## TASK INSTRUCTIONS
Ignore the pictures in the data below and set down exactly the lines from its first line through the line containing "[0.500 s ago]".

## DATA SHOWN
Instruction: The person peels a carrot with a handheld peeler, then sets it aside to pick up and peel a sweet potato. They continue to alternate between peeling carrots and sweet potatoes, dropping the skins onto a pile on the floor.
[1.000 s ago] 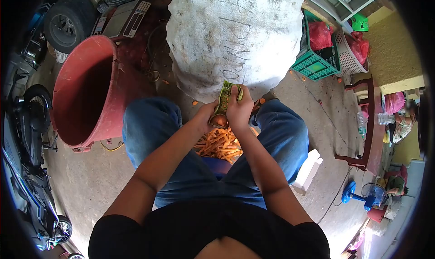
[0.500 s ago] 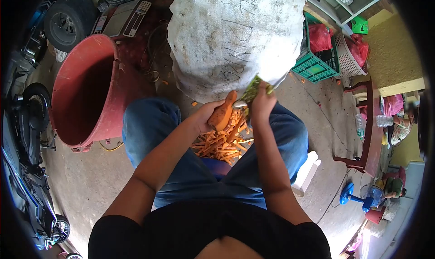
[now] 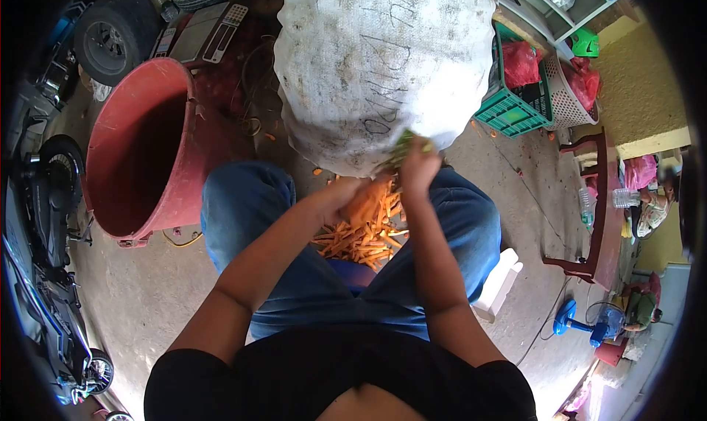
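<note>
My left hand (image 3: 340, 198) is wrapped round a thick orange root vegetable (image 3: 364, 206), smeared by motion, holding it over the pile between my knees. Close at its upper end, my right hand (image 3: 420, 163) grips a knife by its green patterned handle (image 3: 403, 145); its blade is blurred against the vegetable. Beneath both hands, many cut orange strips (image 3: 361, 242) are heaped in a blue basin (image 3: 352, 271).
A big white sack (image 3: 368, 67) stands right in front of my knees. At left are a red tub (image 3: 136, 145), a scale (image 3: 210, 38) and a motorcycle (image 3: 51, 266). Crates (image 3: 515, 108), a wooden bench (image 3: 605, 222) and a blue fan (image 3: 589, 325) line the right; a person (image 3: 644, 307) is beyond.
My right hand has come down and slightly left with the knife. The root vegetable has lowered a little and tilted in my left hand, both now blurred.
</note>
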The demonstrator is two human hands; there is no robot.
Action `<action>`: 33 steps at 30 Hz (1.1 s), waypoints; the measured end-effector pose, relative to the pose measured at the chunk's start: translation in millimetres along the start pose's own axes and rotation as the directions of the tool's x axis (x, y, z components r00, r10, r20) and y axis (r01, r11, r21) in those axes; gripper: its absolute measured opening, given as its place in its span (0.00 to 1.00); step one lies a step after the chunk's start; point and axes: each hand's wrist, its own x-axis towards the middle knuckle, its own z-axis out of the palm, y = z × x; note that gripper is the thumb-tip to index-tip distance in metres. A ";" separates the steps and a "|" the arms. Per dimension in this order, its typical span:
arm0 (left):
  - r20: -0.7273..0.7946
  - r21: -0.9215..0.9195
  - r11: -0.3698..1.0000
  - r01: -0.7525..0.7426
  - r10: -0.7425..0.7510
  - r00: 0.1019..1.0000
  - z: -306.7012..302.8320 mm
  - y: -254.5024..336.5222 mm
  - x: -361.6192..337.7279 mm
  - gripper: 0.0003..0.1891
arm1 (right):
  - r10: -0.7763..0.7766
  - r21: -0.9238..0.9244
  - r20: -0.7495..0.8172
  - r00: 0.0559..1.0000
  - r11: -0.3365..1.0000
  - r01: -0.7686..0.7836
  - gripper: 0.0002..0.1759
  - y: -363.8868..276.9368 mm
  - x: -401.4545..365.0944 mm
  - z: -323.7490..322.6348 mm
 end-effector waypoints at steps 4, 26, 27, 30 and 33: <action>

## RESULT OF THE TASK
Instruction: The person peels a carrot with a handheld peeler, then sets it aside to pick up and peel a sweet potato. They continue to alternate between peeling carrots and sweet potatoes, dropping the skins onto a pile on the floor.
[1.000 s ago] 
[0.500 s ago] 

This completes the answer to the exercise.